> [Data below]:
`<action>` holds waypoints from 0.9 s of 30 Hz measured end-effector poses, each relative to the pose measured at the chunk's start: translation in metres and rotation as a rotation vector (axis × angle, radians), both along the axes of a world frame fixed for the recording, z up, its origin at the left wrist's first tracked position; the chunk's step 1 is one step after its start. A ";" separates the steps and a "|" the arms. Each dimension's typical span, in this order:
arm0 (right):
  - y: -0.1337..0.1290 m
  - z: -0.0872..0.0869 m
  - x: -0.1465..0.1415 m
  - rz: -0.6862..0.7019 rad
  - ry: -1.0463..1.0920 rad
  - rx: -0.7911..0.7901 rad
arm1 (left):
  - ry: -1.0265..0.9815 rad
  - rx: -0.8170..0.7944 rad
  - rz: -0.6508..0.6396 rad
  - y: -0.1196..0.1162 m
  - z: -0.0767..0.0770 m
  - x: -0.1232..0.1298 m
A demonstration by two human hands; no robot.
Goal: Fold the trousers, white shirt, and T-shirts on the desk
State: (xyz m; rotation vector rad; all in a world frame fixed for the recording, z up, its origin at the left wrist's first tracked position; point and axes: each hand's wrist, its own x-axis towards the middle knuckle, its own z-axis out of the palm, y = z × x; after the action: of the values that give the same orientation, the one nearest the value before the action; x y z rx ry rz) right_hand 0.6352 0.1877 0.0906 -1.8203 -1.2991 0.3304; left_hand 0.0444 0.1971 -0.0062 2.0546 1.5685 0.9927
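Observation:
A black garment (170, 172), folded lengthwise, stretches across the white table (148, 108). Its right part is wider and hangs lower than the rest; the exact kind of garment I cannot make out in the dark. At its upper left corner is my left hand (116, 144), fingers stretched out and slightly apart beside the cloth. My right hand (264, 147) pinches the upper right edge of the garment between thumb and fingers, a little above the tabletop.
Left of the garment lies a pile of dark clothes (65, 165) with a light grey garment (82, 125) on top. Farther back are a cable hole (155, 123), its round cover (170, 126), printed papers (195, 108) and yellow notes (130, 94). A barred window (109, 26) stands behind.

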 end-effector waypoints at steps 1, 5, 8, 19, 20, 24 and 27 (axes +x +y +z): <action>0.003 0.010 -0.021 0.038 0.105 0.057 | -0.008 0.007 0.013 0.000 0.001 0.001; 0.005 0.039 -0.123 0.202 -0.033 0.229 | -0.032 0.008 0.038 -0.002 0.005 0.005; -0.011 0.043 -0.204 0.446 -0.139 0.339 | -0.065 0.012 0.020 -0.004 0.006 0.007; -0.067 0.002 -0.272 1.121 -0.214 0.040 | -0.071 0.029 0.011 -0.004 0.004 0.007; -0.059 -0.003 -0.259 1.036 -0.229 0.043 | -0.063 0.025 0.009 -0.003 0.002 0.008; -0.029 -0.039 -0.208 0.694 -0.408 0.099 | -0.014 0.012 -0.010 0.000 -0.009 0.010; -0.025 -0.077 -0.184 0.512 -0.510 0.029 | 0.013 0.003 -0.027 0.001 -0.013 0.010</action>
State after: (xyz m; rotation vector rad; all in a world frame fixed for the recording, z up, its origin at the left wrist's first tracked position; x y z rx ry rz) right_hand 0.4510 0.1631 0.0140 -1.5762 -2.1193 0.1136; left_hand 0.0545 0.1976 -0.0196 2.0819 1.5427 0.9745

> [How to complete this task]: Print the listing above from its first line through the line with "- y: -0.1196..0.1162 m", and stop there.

> [Response]:
`<action>` holds waypoints from 0.9 s of 30 Hz measured end-effector poses, each relative to the pose measured at the chunk's start: translation in metres and rotation as a rotation vector (axis × angle, radians), both along the axes of a world frame fixed for the recording, z up, its origin at the left wrist's first tracked position; the chunk's step 1 is one step after its start. A ";" separates the steps and a "|" the arms. Each dimension's typical span, in this order:
arm0 (right):
  - y: -0.1337..0.1290 m
  - z: -0.0872..0.0869 m
  - x: -0.1465..0.1415 m
  - rz: -0.6862..0.7019 rad
  - ry: -1.0463..1.0920 rad
  - rx: -0.7911..0.7901 rad
arm1 (left):
  - ry: -1.0265..0.9815 rad
  - rx: -0.8170..0.7944 rad
  - rz: -0.6508..0.6396 rad
  - y: -0.1196..0.1162 m

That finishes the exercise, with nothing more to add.